You can use this syntax with any of the previous input-argument combinations.

example

Examples

collapse all

Load the data, which consists of T1. T1 is a timetable containing armature current measurements on a degrading DC motor.

load matrix_profile_data T1

T1 is known to have an anomalous segment with length 100, starting at location 9797. Use this segment as the query segment.

X = T1.MotorCurrent;
len = 100;
loc = 9797;

Calculate the distance profile.

[D,I] = distanceProfile(X,len,loc);

Display the first two elements of index vector I and the corresponding distances in D.

I(1:2)
ans = 2×1

        2617
        9368

D(I(1)),D(I(2))
ans = 
8.3894
ans = 
8.4532

For comparison, display the value of the largest distance.

max(D)
ans = 
18.4828

Plot the distance profile.

distanceProfile(X,len,loc);

Figure contains 3 axes objects. Axes object 1 with title Time Series, xlabel Time, ylabel Data contains 5 objects of type line, constantline. These objects represent Data, Query (i=9797), Motif (i=2617), Discord (i=567). Axes object 2 with title Distance Profile, xlabel Time, ylabel Distance contains 3 objects of type line, constantline, patch. These objects represent Distance, Exclusion Zone. Axes object 3 with title Subsequences, xlabel Time, ylabel Data contains 3 objects of type line. These objects represent Query (i=9797), Motif (i=2617), Discord (i=567).

  • The top plot shows the time series. The query appears at location 9797. A motif, or match to the query, occurs at location 2617.

  • The middle plot shows the distance profile with an exclusion zone around the query location.

  • The bottom plot shows the query subsequence, the motif subsequence (best match) and the discord subsequence (worst match).

Move the vertical selection lines to find the top motif and discord of any other data segments in the time series.

The distanceProfile plot displays only the top match. If you are interested in viewing more matches, you can extract, plot, and compare subsegments using the values in X and I.

Input Arguments

collapse all

Time series to evaluate , specified as a numeric vector of length N. X must not have any missing data.

Length of query subsequence, specified as an integer. len must be less than time series length N.

Starting position of subsequence, specified as an integer. loc must be less than time series length N.

Name-Value Arguments

Specify optional pairs of arguments as Name1=Value1,...,NameN=ValueN, where Name is the argument name and Value is the corresponding value. Name-value arguments must appear after other arguments, but the order of the pairs does not matter.

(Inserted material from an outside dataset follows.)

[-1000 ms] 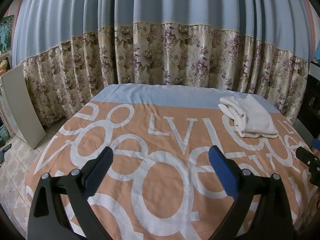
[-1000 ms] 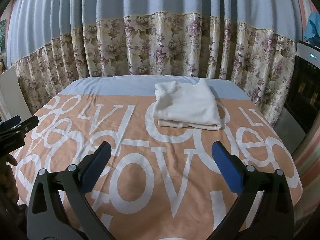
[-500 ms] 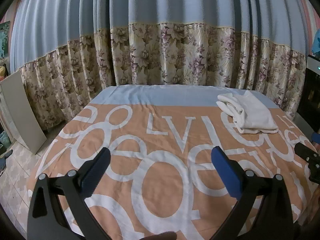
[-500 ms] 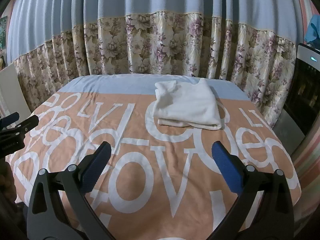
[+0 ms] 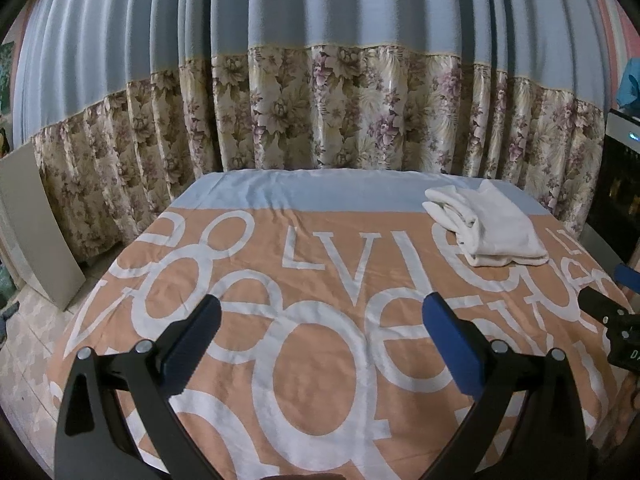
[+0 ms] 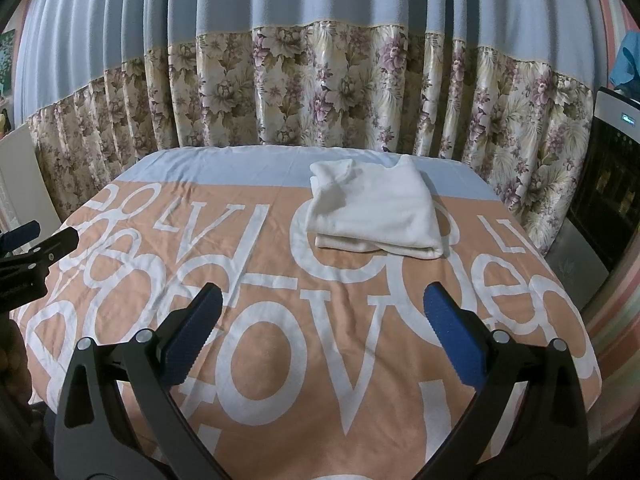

Example: DP = distanceProfile(X,10,20,ExcludeTrivialMatch=true) excludes subsequence matches near the query subsequence starting position of 20.

Option to set exclusion zone around the starting position loc of the query sequence, specified as true or false. Setting this option to true excludes matches of the query subsequence with itself.

Length of exclusion zone on either side of the query starting position loc, specified as the number of data points to exclude. Setting this parameter when 'ExcludeTrivialMatch' is true results in the setting of values of DP to NaN within the exclusion zone.

Option for controlling output length when X ends with a partial subsequence, specified as one of the following options:

  • "discard" — Truncate the length of the output vectors DP and I to N-len+1, where N is the length of X.

  • "fill" — Extend the length of distance and index to N by padding DP with len-1 NaNs. The software sets the last len-1 elements of the vector I to the sequence N-len+2:N.

Output Arguments

collapse all

Distance profile containing the z-normalized distances between a query sequence of time series X and each subsequence of the time series of the same length len, returned as a numeric vector.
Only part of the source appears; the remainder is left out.